Elevated Serum Ras Levels in Patients with LGL Leukemia.

Background: Ras is a GDP/GTP binding G protein that acts as a molecular switch converting signals from the cell membrane to the nucleus to regulate cell proliferation, differentiation, and protein synthesis. Activation of ras oncogenes has been identified in a variety of cancers, including 30% of patients with acute myelogenous leukemia (AML). Large granular lymphocyte (LGL) leukemia is a clonal T-cell lymphoproliferative disorder associated with chronic neutropenia, anemia, or autoimmune diseases, particularly rheumatoid arthritis. The purpose of this study was to evaluate serum ras levels in patients with LGL leukemia.

Methods: A novel ras p21 ELISA (Oncogene Science/Bayer HealthCare) employing two monoclonal antibodies was utilized to quantify ras levels in baseline serum obtained from 32 patients with LGL leukemia. A control group of 48 healthy subjects was also used to establish a cutoff for the upper limit of normal for serum ras levels. A 95% non-parametric cut-off was used to determine significant differences in the frequency of elevated serum ras levels in control vs. LGL leukemia patients.

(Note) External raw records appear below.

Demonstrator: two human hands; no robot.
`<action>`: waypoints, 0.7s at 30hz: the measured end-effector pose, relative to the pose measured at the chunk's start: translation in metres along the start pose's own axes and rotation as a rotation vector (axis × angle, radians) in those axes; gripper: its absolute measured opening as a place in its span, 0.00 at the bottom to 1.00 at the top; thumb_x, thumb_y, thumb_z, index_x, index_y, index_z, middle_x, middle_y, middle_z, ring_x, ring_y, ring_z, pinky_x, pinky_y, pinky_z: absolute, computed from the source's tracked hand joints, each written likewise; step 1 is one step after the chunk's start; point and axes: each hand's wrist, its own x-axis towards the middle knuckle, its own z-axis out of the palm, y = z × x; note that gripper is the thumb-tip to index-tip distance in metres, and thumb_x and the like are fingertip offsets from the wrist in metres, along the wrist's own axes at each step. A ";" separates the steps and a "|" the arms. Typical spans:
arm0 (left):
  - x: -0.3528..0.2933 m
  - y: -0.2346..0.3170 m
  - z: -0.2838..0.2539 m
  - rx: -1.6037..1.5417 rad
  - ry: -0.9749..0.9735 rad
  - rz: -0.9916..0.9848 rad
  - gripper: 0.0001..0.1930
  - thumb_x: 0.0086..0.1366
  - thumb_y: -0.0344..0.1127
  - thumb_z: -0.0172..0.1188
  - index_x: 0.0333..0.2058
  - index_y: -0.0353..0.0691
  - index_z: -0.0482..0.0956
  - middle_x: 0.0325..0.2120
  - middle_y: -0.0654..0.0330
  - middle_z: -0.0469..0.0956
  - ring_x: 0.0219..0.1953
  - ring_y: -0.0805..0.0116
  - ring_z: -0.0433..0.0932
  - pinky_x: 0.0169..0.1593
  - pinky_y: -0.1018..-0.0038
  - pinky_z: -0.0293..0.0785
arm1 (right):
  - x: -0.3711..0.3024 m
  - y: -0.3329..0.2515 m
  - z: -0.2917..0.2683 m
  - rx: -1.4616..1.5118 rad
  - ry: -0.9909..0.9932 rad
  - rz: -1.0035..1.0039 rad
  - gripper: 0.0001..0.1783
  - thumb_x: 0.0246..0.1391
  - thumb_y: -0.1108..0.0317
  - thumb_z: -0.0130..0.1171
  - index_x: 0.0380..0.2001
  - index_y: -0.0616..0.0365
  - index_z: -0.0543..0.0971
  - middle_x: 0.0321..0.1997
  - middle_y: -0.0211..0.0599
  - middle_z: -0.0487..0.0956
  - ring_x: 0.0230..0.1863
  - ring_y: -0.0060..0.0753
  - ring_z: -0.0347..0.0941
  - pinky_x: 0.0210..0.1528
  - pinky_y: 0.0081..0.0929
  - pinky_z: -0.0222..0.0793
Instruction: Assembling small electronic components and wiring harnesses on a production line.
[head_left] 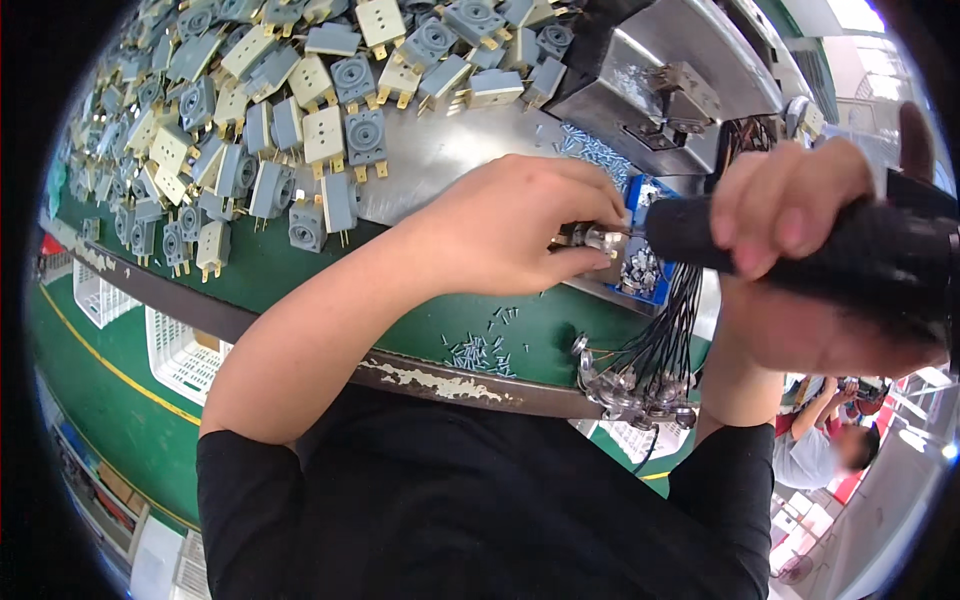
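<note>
My left hand [515, 225] is closed, pinching a small metal part [604, 240] between thumb and fingers; the fingers hide much of it. In my right hand [785, 205] is a black electric screwdriver [690, 232], its thick body running off toward the right edge. The tool's thin bit points left and reaches the held part; whether it touches a screw there is too small to tell. Just beyond the fingertips sits a blue tray [662, 290] of small shiny metal pieces. Black wires [683, 310] hang beside it, ending in round metal pieces [635, 390] near the table edge.
A large heap of grey and cream switch-like units [325, 135] with brass prongs covers the far left. Loose screws [480, 355] lie on the green table, more screws [595, 150] by a metal fixture [680, 95]. White baskets [180, 350] stand below; another person [825, 450] works at right.
</note>
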 end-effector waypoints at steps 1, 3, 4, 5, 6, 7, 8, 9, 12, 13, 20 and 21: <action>0.000 0.000 0.001 -0.010 0.034 0.031 0.15 0.58 0.38 0.72 0.42 0.39 0.87 0.43 0.58 0.85 0.44 0.53 0.85 0.48 0.62 0.82 | 0.000 -0.003 -0.001 0.011 0.097 -0.019 0.56 0.41 0.06 0.51 0.37 0.58 0.73 0.30 0.35 0.73 0.27 0.33 0.71 0.39 0.30 0.67; -0.004 0.002 0.000 0.024 0.029 0.030 0.16 0.56 0.35 0.74 0.43 0.39 0.87 0.44 0.55 0.86 0.46 0.52 0.85 0.49 0.62 0.82 | 0.001 -0.013 -0.003 0.033 0.290 -0.064 0.55 0.40 0.06 0.50 0.32 0.56 0.72 0.29 0.36 0.73 0.28 0.33 0.70 0.40 0.28 0.66; -0.005 0.004 -0.002 0.056 0.033 0.017 0.17 0.55 0.32 0.76 0.44 0.38 0.87 0.45 0.52 0.86 0.47 0.51 0.86 0.50 0.63 0.83 | 0.001 -0.018 -0.003 -0.120 0.304 0.013 0.56 0.44 0.07 0.47 0.36 0.59 0.73 0.30 0.37 0.73 0.28 0.34 0.70 0.39 0.30 0.66; -0.005 0.004 -0.002 0.058 0.024 0.031 0.17 0.55 0.32 0.76 0.44 0.38 0.87 0.45 0.52 0.86 0.47 0.51 0.86 0.50 0.63 0.83 | 0.000 -0.024 -0.003 -0.273 0.318 0.093 0.57 0.49 0.08 0.43 0.40 0.61 0.73 0.31 0.39 0.74 0.29 0.35 0.70 0.39 0.32 0.67; -0.004 0.003 0.000 0.081 0.059 0.062 0.17 0.54 0.32 0.77 0.43 0.38 0.87 0.45 0.52 0.86 0.47 0.52 0.86 0.49 0.63 0.83 | 0.002 -0.009 -0.009 0.089 0.349 -0.065 0.55 0.57 0.13 0.38 0.50 0.63 0.72 0.32 0.41 0.74 0.31 0.37 0.71 0.39 0.36 0.68; -0.003 0.006 0.003 0.098 0.093 0.090 0.17 0.54 0.32 0.77 0.42 0.39 0.87 0.46 0.53 0.86 0.46 0.52 0.87 0.49 0.63 0.84 | 0.003 -0.012 -0.011 0.133 0.400 0.016 0.53 0.63 0.17 0.35 0.58 0.62 0.70 0.32 0.42 0.74 0.31 0.38 0.72 0.39 0.39 0.70; -0.003 0.008 0.004 0.089 0.080 0.106 0.17 0.54 0.32 0.77 0.42 0.39 0.87 0.46 0.53 0.86 0.46 0.52 0.87 0.49 0.63 0.84 | -0.007 -0.004 -0.024 0.110 0.396 0.000 0.53 0.65 0.18 0.35 0.58 0.64 0.71 0.36 0.44 0.76 0.34 0.41 0.76 0.42 0.41 0.73; -0.011 0.004 0.002 0.132 0.112 0.119 0.16 0.53 0.32 0.78 0.41 0.39 0.87 0.44 0.54 0.87 0.45 0.53 0.87 0.48 0.63 0.84 | 0.032 -0.017 0.048 -0.237 0.938 0.171 0.47 0.69 0.24 0.36 0.64 0.60 0.65 0.23 0.38 0.73 0.19 0.32 0.71 0.24 0.30 0.71; -0.001 0.011 0.008 0.134 0.175 0.233 0.15 0.52 0.33 0.79 0.38 0.41 0.87 0.38 0.57 0.87 0.41 0.56 0.87 0.45 0.64 0.83 | 0.010 -0.013 0.020 -0.179 0.949 0.142 0.50 0.67 0.22 0.39 0.68 0.59 0.63 0.26 0.41 0.75 0.23 0.35 0.74 0.27 0.32 0.74; -0.003 0.011 0.009 0.126 0.225 0.254 0.14 0.51 0.35 0.79 0.36 0.42 0.86 0.34 0.59 0.87 0.39 0.57 0.87 0.42 0.64 0.83 | -0.004 -0.001 -0.001 -0.170 0.766 0.104 0.50 0.67 0.22 0.37 0.63 0.63 0.67 0.34 0.44 0.77 0.32 0.40 0.77 0.38 0.38 0.75; -0.006 0.011 0.015 0.118 0.165 0.227 0.12 0.50 0.34 0.80 0.33 0.41 0.87 0.33 0.58 0.87 0.41 0.56 0.88 0.42 0.65 0.84 | -0.022 0.000 -0.003 -0.293 0.474 0.039 0.45 0.74 0.32 0.31 0.58 0.70 0.72 0.52 0.51 0.81 0.53 0.47 0.82 0.61 0.47 0.76; -0.008 0.012 0.014 0.090 0.155 0.177 0.13 0.50 0.34 0.80 0.33 0.41 0.87 0.33 0.57 0.87 0.42 0.56 0.88 0.43 0.65 0.84 | -0.023 -0.001 -0.002 -0.343 0.455 0.036 0.44 0.75 0.34 0.31 0.59 0.71 0.71 0.53 0.52 0.81 0.54 0.47 0.81 0.62 0.47 0.75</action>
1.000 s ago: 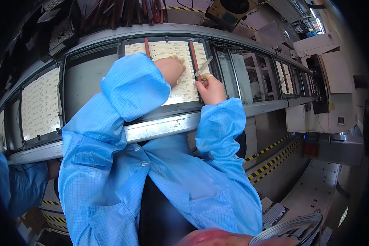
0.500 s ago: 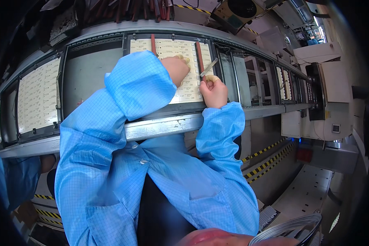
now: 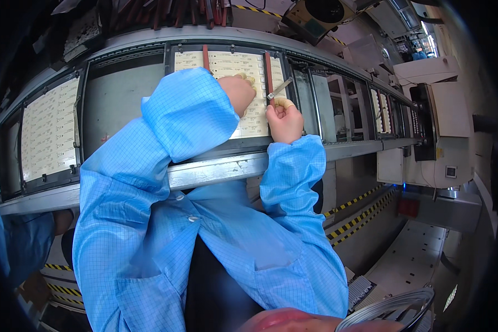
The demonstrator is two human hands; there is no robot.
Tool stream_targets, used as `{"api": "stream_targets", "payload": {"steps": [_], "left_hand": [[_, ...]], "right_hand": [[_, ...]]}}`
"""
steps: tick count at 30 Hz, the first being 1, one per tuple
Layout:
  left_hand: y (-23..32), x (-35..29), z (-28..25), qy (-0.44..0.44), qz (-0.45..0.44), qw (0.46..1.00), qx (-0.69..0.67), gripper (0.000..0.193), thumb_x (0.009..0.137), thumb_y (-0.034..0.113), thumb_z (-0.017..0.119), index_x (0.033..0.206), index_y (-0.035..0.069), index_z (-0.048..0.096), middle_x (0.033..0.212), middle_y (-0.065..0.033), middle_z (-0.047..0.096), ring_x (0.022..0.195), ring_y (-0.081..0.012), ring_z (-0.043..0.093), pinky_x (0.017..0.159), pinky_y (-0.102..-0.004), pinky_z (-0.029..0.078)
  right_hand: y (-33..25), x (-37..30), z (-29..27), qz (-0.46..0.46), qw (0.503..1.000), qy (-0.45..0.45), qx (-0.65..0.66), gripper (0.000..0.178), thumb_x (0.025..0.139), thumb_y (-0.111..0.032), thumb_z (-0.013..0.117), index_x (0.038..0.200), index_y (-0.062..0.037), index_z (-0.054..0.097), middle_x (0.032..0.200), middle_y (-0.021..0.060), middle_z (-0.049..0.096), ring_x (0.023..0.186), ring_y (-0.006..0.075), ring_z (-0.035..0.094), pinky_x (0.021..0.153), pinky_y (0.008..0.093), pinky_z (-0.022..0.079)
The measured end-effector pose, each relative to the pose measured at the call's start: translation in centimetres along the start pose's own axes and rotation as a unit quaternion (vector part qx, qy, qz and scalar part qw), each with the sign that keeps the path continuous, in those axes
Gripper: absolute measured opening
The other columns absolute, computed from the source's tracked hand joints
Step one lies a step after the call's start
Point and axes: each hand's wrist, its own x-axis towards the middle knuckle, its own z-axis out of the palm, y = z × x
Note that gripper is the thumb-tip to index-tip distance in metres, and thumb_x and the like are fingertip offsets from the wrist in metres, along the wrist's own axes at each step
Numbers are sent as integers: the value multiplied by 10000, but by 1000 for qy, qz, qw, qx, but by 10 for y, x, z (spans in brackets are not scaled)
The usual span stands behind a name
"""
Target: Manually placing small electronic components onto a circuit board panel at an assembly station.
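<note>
A cream circuit board panel (image 3: 253, 131) with rows of small printed outlines lies in a dark frame on the rail line in front of me. Two reddish-brown bars (image 3: 269, 72) cross it. My left hand (image 3: 237, 94), in yellow finger cots, rests over the panel's middle with fingers bent together; whatever is under its fingertips is hidden. At the right bar, my right hand (image 3: 286, 122) has its fingers curled closed, a yellow cot on one. A thin pale strip (image 3: 281, 87) with a small white end sticks out just above these fingers, seemingly held by them.
Another framed panel (image 3: 50, 130) sits farther left on the line. A metal rail (image 3: 221, 170) runs between me and the panels. Many reddish bars (image 3: 171, 14) are piled beyond the far rail. At far left, a blue sleeve (image 3: 30, 243) of another person shows.
My right hand has shifted slightly left and up, and the pale strip has moved with it against the right bar. My left hand stays nearly in place.
</note>
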Motion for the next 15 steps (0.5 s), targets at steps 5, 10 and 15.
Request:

Results: The median serum ras level in the 48 healthy control subjects was 125 pg/mL, with a 5% to 95% range of 50–422 pg/mL. The upper limit of normal for serum ras was defined as 422 pg/mL, as determined using the 95 % non-parametric cut-off. In the LGL leukemia patient group, 19 of 32 patients (59 %) had elevated baseline serum ras levels (median 484 pg/mL) (p=0.0001) when utilizing the healthy control upper limit of normal cut-off value.

Conclusions: The results of this study indicate that the majority of LGL leukemia patients have significantly elevated serum ras levels when compared to healthy controls. Serum ras should be evaluated as a potential biomarker in larger leukemia trials, especially for response to treatment with inhibitors of the ras signaling pathway.